Each pod runs a discovery daemon that watches both EndpointSlices and DynamoWorkerMetadata CRs. A pod is only discoverable when it appears as “ready” in an EndpointSlice AND has a corresponding DynamoWorkerMetadata CR. This correlation ensures pods aren’t discoverable until they’re ready, metadata is immediately available, and stale entries are cleaned up when pods terminate.

DynamoWorkerMetadata CRD

Each worker pod creates a DynamoWorkerMetadata CR that stores its discovery metadata:

1apiVersion: nvidia.com/v1alpha1
2kind: DynamoWorkerMetadata
3metadata:
4 name: my-worker-pod-abc123
5 namespace: dynamo-system
6 ownerReferences:
7 - apiVersion: v1
8 kind: Pod
9 name: my-worker-pod-abc123
10 uid: <pod-uid>
11 controller: true
12spec:
13 data:
14 endpoints:
15 "dynamo/backend/generate":
16 type: Endpoint
17 namespace: dynamo
18 component: backend
19 endpoint: generate
20 instance_id: 12345678901234567890
21 transport:
22 nats_tcp: "dynamo_backend.generate-abc123"
23 model_cards: {}

The CR is named after the pod and includes an owner reference for automatic garbage collection when the pod is deleted.

EndpointSlices

While DynamoWorkerMetadata resources provide an up-to-date snapshot of a component’s capabilities, EndpointSlices give a snapshot of health of the various Dynamo components.

The operator creates a Kubernetes Service targeting the Dynamo components. The Kubernetes controller in turn creates and maintains EndpointSlice resources that keep track of the readiness of the pods targeted by the Service. Watching these slices gives us an up-to-date snapshot of which Dynamo components are ready to serve traffic.

Readiness Probes

A pod is marked ready if the readiness probe succeeds. On Dynamo workers, this is when the generate endpoint is available and healthy.

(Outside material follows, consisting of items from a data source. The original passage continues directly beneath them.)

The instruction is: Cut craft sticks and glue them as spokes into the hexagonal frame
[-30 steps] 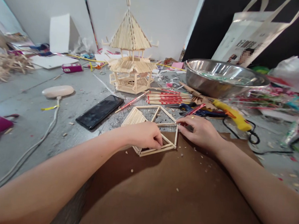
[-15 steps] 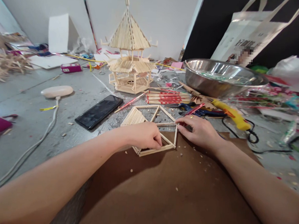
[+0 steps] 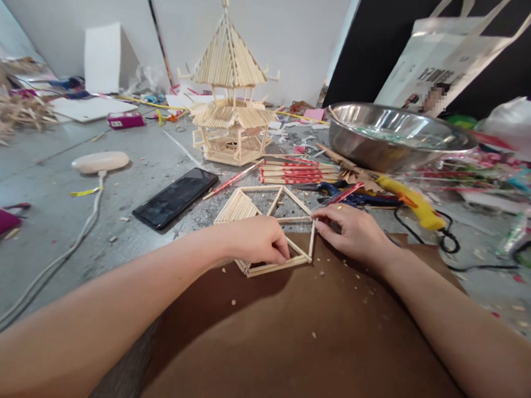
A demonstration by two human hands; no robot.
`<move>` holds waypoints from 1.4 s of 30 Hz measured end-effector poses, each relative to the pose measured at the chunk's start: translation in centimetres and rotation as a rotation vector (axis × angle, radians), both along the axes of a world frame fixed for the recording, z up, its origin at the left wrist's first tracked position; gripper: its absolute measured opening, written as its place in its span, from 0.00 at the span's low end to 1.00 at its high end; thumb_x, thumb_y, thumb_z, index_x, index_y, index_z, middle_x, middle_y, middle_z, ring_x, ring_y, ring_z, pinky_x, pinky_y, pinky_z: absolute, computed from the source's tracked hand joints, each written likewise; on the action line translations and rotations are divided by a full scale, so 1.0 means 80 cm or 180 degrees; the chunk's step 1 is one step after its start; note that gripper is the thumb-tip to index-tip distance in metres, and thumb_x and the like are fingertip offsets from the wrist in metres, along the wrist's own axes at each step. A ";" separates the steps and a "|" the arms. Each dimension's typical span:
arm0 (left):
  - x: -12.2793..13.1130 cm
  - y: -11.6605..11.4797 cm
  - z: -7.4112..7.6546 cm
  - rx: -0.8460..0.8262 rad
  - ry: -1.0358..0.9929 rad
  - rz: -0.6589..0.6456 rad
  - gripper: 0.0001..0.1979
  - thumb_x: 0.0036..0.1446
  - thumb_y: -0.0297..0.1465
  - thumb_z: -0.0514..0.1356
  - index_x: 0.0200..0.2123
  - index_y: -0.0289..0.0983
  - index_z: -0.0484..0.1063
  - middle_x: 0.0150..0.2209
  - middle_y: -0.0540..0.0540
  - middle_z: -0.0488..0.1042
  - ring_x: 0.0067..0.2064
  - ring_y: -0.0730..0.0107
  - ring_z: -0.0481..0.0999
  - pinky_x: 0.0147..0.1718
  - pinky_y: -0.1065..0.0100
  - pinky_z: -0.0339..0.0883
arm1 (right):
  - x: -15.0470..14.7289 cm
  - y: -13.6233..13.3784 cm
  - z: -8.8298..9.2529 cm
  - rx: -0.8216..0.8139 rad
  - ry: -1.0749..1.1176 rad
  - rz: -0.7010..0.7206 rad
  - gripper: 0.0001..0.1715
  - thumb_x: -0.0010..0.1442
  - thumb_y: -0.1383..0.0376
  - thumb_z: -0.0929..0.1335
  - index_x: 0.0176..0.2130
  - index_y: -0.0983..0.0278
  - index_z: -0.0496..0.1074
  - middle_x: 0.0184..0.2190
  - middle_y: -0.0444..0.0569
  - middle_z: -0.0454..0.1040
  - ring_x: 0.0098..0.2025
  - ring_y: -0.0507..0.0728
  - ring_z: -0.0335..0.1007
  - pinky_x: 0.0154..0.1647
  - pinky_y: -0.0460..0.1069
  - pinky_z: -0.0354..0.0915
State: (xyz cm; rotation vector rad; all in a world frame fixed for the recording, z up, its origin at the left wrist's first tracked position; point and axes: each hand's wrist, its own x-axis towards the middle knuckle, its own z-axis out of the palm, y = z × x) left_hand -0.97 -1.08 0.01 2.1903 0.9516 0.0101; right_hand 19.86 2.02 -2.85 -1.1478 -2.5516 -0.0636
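Observation:
A hexagonal frame of pale wooden sticks [image 3: 311, 241] lies partly on a brown sheet [image 3: 255, 344], with one section filled by sticks laid side by side. My left hand [image 3: 263, 238] reaches over it, fingers closed at the inner side of its near edge; the fingertips are partly hidden. At the right corner, my right hand [image 3: 352, 229] pinches the frame between thumb and forefinger. A ring shows on one finger of that hand. Beyond the frame stands a tiered pavilion model [image 3: 229, 124] built of similar sticks.
A black phone [image 3: 177, 199] lies left of the frame. Red-marked sticks [image 3: 297, 174], blue-handled pliers [image 3: 361, 198] and a yellow glue gun [image 3: 413, 203] lie behind and to the right. Farther back are a steel basin [image 3: 396, 153] and scattered scraps. A white cable [image 3: 80, 240] runs along the left.
Both hands stay at the same places on the stick frame. The left fingertips shift very slightly; the view tilts a little.

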 end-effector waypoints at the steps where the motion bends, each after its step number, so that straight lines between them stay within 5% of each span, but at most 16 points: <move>1: 0.000 0.000 0.000 -0.0007 -0.0010 0.0008 0.11 0.44 0.28 0.54 0.32 0.36 0.73 0.32 0.50 0.75 0.29 0.78 0.70 0.29 0.76 0.59 | 0.000 0.000 0.000 -0.0006 -0.0007 -0.0004 0.13 0.52 0.63 0.60 0.37 0.62 0.68 0.32 0.47 0.71 0.34 0.53 0.66 0.34 0.47 0.61; 42: 0.003 -0.007 0.004 -0.0076 0.0062 0.0139 0.13 0.45 0.28 0.53 0.34 0.38 0.73 0.34 0.50 0.75 0.29 0.76 0.70 0.31 0.74 0.59 | 0.002 0.001 -0.003 -0.0005 -0.0014 0.0039 0.13 0.52 0.63 0.60 0.37 0.63 0.68 0.32 0.47 0.71 0.34 0.52 0.65 0.34 0.46 0.61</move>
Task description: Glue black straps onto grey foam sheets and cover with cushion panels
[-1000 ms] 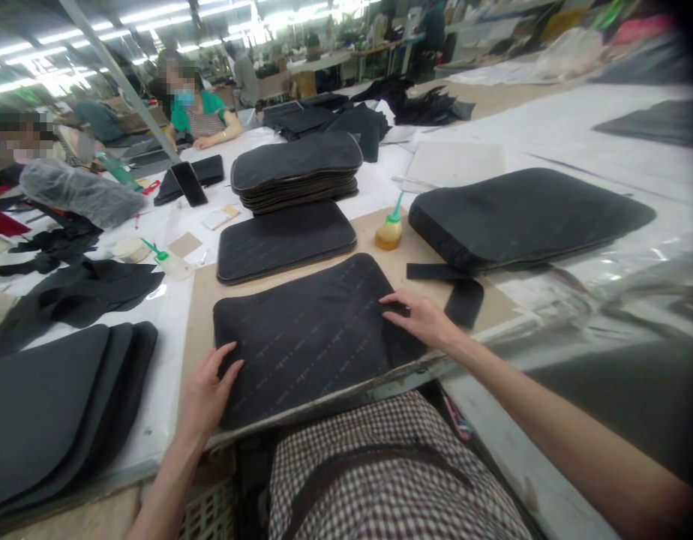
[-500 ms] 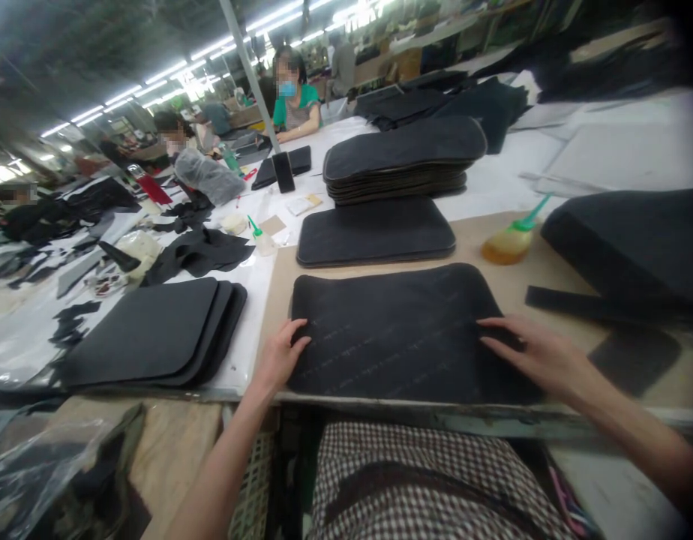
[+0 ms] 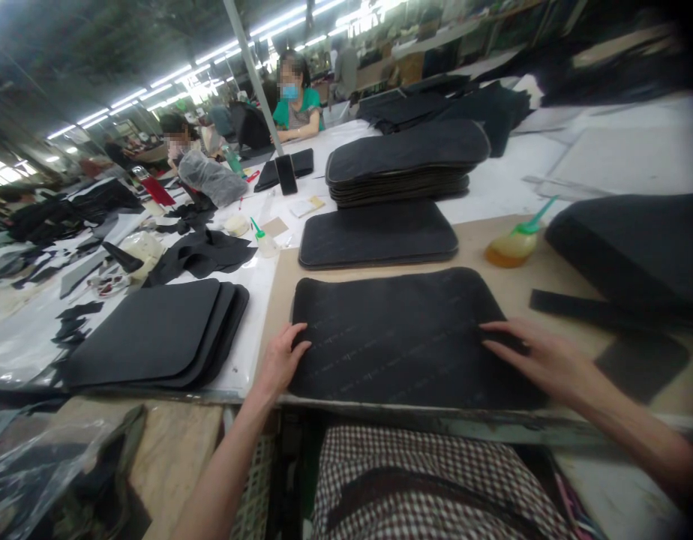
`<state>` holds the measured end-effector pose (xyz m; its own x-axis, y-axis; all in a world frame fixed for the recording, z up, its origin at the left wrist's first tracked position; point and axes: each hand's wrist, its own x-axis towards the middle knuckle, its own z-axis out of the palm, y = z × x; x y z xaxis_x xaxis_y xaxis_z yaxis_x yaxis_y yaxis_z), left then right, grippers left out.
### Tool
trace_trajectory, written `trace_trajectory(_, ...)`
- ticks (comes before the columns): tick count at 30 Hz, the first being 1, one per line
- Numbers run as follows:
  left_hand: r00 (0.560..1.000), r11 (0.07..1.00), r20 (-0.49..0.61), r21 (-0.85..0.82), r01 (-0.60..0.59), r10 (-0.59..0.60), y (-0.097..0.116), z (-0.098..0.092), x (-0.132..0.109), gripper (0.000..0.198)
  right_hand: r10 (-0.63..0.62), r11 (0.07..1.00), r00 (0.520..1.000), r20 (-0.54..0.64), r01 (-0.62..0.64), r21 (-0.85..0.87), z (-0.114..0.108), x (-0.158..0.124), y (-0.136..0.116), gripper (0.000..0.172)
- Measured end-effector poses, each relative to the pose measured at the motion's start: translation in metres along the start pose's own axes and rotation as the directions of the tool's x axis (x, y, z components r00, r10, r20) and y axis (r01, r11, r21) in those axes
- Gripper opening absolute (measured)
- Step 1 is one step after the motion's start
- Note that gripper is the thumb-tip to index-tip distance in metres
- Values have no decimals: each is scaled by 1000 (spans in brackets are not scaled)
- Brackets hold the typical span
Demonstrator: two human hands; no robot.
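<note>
A black rounded-corner fabric panel [image 3: 397,337] lies flat at the table's front edge, with rows of faint markings across its surface. At its left edge, my left hand [image 3: 282,356] rests with thumb and forefinger apart, their tips on the panel. My right hand [image 3: 543,356] reaches over the right edge, its fingers stretched out and the thumb spread below them. The other fingers of both hands are partly hidden. Just behind the panel sits a similar black padded piece [image 3: 377,236], and beyond it rises a stack of such pieces [image 3: 406,161].
Black sheets [image 3: 144,330] are stacked at left. A green-nozzled bottle of amber liquid [image 3: 512,244] leans behind my right hand, near a black strip [image 3: 565,304] and a large black piece [image 3: 633,247]. A phone [image 3: 286,174] stands against a pole. Two co-workers sit across the table.
Both hands and the panel keep their places; the whole view has shifted slightly. In the background, a dark piece now shows raised beside the co-worker in green.
</note>
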<state>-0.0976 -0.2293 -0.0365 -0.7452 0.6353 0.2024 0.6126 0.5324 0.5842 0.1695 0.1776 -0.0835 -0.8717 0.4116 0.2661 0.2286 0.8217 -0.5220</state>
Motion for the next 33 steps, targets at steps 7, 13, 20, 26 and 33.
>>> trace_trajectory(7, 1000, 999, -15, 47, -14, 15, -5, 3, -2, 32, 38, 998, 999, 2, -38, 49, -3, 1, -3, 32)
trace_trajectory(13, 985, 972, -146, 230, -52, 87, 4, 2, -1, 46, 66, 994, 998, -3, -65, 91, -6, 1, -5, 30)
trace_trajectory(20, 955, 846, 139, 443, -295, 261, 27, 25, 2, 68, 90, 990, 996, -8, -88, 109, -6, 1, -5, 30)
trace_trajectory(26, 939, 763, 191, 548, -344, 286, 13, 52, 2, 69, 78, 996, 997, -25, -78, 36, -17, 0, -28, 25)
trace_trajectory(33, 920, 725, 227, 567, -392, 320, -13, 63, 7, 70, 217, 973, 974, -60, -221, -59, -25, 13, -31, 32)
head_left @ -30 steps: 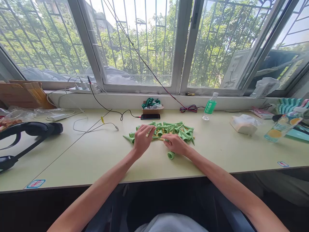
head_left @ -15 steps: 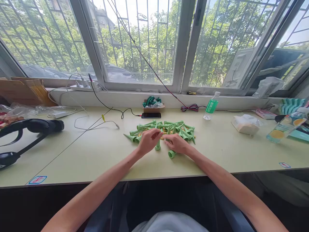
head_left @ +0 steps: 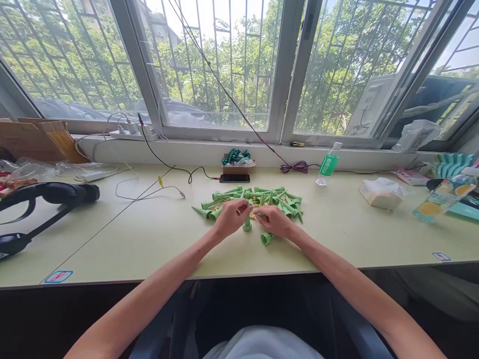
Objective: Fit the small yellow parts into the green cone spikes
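Cone: pale green, upright, wider collar at base, top obscured.

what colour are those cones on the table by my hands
Light green. The cones show best in the head view.

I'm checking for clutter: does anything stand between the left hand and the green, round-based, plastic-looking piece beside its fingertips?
Nothing visible does: the left hand overlaps the green, round-based piece in view; exact contact is hidden.
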`<state>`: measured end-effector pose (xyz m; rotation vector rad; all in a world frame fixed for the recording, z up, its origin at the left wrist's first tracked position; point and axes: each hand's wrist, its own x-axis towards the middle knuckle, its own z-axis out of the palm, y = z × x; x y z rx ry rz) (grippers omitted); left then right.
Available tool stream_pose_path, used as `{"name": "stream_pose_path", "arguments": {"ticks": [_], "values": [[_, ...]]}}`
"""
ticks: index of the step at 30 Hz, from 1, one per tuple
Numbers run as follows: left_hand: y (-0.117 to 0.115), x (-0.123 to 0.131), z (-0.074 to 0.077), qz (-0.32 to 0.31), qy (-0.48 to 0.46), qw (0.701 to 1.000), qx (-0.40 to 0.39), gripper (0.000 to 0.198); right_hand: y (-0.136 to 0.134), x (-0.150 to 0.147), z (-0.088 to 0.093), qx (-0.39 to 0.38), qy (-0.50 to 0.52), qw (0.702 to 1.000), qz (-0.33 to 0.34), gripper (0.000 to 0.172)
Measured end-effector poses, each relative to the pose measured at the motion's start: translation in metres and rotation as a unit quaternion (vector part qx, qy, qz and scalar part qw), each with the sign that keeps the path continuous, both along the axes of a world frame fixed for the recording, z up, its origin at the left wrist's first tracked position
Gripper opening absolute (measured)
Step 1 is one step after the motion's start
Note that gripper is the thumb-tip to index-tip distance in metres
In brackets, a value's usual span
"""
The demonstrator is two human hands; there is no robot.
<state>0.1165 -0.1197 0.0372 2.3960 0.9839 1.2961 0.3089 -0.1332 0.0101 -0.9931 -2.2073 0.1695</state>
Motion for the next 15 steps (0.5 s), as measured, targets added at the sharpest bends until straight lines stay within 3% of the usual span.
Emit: {"name": "stream_pose_path", "arguments": {"ticks": [15], "values": [[0.0062,-0.0025,-0.0028,0.004,0.026,0.999,-0.022,0.027,0.0035,-0.0003,-0.0043,-0.002,0.003,1.000,0.020,0.023]]}}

These probes are configured by the Dynamo operator for each pod/component.

RBAC

Each Dynamo component pod is automatically given a ServiceAccount that allows it to watch EndpointSlice and DynamoWorkerMetadata resources within its namespace.

Environment Variables

The following environment variables are automatically injected into pods by the operator to facilitate service discovery:

VariableDescription
DYN_DISCOVERY_BACKENDSet to kubernetes
POD_NAMEPod name (via downward API)
POD_NAMESPACEPod namespace (via downward API)
POD_UIDPod UID (via downward API)

The pod’s instance ID is deterministically generated by hashing the pod name, ensuring consistent identity and correlation between EndpointSlices and CRs.

KV Store Discovery (etcd)

To use etcd-based discovery instead of Kubernetes-native discovery, add the annotation to your DynamoGraphDeployment:

1apiVersion: nvidia.com/v1alpha1
2kind: DynamoGraphDeployment
3metadata:
4 name: my-deployment
5 annotations:
6 nvidia.com/dynamo-discovery-backend: etcd
7spec:
8 services:
9 # ...

This requires an etcd cluster to be available. The etcd connection is configured via the platform Helm chart.